Attaching a hip replacement part to bone without cement may have some advantages, although this is apparently up for debate. Assuming for a moment that Synovo’s change to a cement-less hip implant is an improvement, they’d still need the FDA to confirm this is the case. After all, one of the reasons the FDA was created was in response to companies selling food and medical products that, at best, did not meet the marketing claims and at worst, harmed the consumer.

This isn’t to say Synovo is marketing and selling an unsafe product, but until the FDA can review the modification to the Femoral Resurfacing Cup and clear it as safe and effective, consumers and health care providers need to take notice.

What Patients Need to Do

The FDA recommends that patients who received any of the affected devices after 2019 should contact their health care provider if they experience problems with their hip implant. This includes:

  • New or worsening pain
  • Loosening of the hip
  • Grinding or other noises coming from the hip
  • Inability to put weight on the hip with the implant
  • Any weakness in the hip or knee on the same side of the implant

If patients have no problems with the affected devices, the FDA doesn’t recommend surgery to remove the device.

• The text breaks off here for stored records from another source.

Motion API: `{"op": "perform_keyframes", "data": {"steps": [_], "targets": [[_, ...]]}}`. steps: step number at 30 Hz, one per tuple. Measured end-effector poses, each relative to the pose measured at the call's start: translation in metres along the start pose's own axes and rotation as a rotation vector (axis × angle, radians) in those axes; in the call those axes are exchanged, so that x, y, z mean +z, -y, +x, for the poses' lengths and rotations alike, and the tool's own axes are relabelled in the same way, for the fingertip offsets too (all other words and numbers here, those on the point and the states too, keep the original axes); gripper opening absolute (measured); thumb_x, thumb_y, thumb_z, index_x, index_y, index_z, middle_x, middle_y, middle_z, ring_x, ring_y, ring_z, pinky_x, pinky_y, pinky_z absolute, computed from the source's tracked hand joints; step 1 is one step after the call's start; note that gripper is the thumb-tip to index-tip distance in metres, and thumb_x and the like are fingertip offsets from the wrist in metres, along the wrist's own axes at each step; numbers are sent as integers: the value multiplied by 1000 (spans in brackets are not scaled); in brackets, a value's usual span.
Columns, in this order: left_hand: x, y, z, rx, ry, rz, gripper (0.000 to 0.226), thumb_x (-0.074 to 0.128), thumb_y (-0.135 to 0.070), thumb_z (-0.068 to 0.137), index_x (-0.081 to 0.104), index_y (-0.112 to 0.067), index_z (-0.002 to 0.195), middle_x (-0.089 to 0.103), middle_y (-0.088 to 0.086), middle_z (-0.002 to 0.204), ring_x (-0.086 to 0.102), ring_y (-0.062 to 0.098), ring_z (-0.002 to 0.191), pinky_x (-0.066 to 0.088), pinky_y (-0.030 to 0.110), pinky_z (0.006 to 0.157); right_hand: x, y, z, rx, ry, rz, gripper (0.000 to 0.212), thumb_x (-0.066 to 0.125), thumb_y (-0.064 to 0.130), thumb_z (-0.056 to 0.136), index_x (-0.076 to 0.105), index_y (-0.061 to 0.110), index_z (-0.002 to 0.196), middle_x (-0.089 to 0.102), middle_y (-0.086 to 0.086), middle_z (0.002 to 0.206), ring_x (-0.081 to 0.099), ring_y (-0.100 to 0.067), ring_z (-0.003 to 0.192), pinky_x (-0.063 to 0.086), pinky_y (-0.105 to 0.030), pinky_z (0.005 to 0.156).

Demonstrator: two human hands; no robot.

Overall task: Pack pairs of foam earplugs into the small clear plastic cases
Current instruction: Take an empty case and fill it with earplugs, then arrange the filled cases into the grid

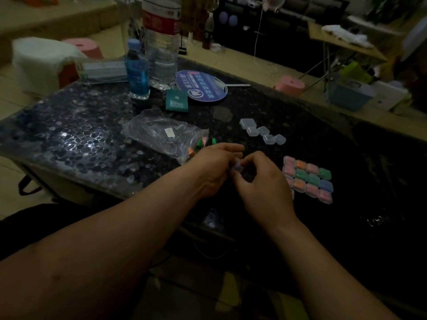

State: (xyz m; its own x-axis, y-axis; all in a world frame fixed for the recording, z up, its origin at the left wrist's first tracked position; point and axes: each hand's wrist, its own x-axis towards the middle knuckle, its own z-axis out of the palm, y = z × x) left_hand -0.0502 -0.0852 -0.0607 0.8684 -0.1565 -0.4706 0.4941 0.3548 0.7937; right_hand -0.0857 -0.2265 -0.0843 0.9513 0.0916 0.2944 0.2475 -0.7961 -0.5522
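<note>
Dim light falls on our dark speckled table [69, 139], with a cluttered room behind it. Our left hand [213, 169] and right hand [261, 185] meet above the table's near edge. The fingers of both are curled in and pinch a small case [238, 167] between them. It looks pale purple, and we cannot tell whether its lid is up or down. Just right of our hands lies a block of filled cases [308, 179], touching in rows and showing pink, orange, green and purple. Beyond them a short line of empty cases [262, 133] sits apart. Left of our hands a clear plastic bag [161, 135] lies crumpled, with loose earplugs [199, 144], green and orange, at its mouth. Farther back stand a large water bottle [161, 54], a smaller blue bottle [136, 68], a round blue fan [203, 88] and a green packet [176, 100].
</note>
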Motion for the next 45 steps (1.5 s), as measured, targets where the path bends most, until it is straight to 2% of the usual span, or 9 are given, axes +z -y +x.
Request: {"op": "perform_keyframes", "data": {"steps": [6,11,18,22,26,30,33,41,45], "targets": [[17,10,-1,-29,16,-34,43,42,12,96,62,-3,131,64,19,131,65,30,119,54,41,105,-10,-6,-5,75,-31,-18,19,72,45,93,56,34,95,63,13,95,62,-10,92,54,-38,73],[24,9,-7,-119,46,-96,29,51,-7,102,59,-4,130,74,20,114,77,27,99,63,37,86,-27,-17,-10,122,-67,-40,22,70,52,95,57,34,95,63,13,93,62,-5,86,57,-38,72],[37,19,0,-93,62,-59,29,47,-17,103,61,-3,124,68,19,124,69,31,115,53,44,104,-61,-54,-13,299,-186,-8,19,74,46,94,60,33,96,68,13,111,68,-7,101,60,-39,84],[48,21,5,-77,71,-60,23,48,-21,102,63,-6,109,71,17,117,71,30,109,55,43,99,-80,-87,-19,545,-283,-81,22,76,40,96,61,24,97,66,2,99,64,-20,88,53,-38,75],[49,22,8,-76,59,-47,23,50,-23,102,63,-6,108,73,17,114,72,31,107,55,46,102,-73,-110,-33,660,-152,-120,29,73,46,95,58,23,88,65,0,88,63,-23,79,55,-43,73],[42,18,9,-82,39,-30,23,52,-24,102,65,-6,108,74,16,112,73,30,104,59,42,89,-60,-111,-29,649,-60,-195,31,72,50,95,57,24,88,64,0,84,63,-23,75,56,-42,71],[39,17,10,-70,30,-15,22,52,-24,101,65,-7,105,74,17,112,73,30,104,59,43,93,-55,-111,-25,612,-32,-239,29,74,44,95,57,21,89,62,-1,85,61,-24,77,53,-40,71],[33,9,7,-39,-18,-21,22,52,-23,103,66,-7,110,75,15,110,73,28,99,61,40,86,-58,-108,-25,575,-135,-167,31,71,39,98,54,13,89,55,2,86,55,-20,75,51,-40,72],[25,0,4,38,-102,-69,16,50,-17,103,65,-10,106,70,6,80,68,19,73,57,30,65,-53,-97,-15,489,-220,-109,24,65,33,101,56,23,81,60,4,82,59,-19,75,48,-39,65]]}}
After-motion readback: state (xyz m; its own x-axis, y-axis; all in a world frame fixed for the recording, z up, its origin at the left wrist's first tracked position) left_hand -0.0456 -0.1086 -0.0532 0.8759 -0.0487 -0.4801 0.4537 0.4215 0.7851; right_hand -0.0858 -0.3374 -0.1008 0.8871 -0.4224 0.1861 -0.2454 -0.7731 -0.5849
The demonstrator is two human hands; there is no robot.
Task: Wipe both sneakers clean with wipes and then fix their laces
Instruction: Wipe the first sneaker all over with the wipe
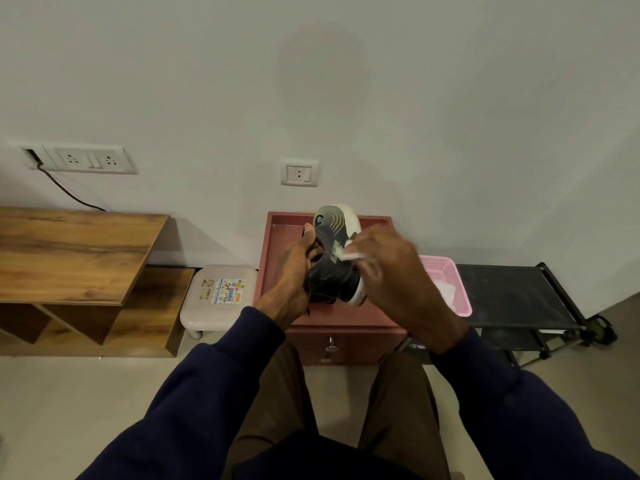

In other words, the FDA is suggesting a wait-and-see approach. However, the FDA asks patients with issues with their implants to notify the FDA through its MedWatch Voluntary Reporting Program.

FDA Recommendations for Health Care Professionals

Synovo hip

The FDA asks that health care providers do several things, but the most notable include not buying or implanting the affected devices. These health care providers should also remove any affected products from their inventory. Finally, health care professionals should closely monitor their patients who have received the Total Hip System or any individual component affected by the Safety Communication.

If you received Synovo’s Total Hip System or one of its components after 2019, there’s no need for alarm just yet unless you’re having problems with your hip. Based on the information so far, if Synovo did anything wrong, it was not getting the necessary approval from the FDA for the changes to the components. But in an abundance of caution, pay close attention to your hip and discuss any concerns you have with your health care provider. Most likely you’ll be fine, but in case you aren’t, you want to be prepared.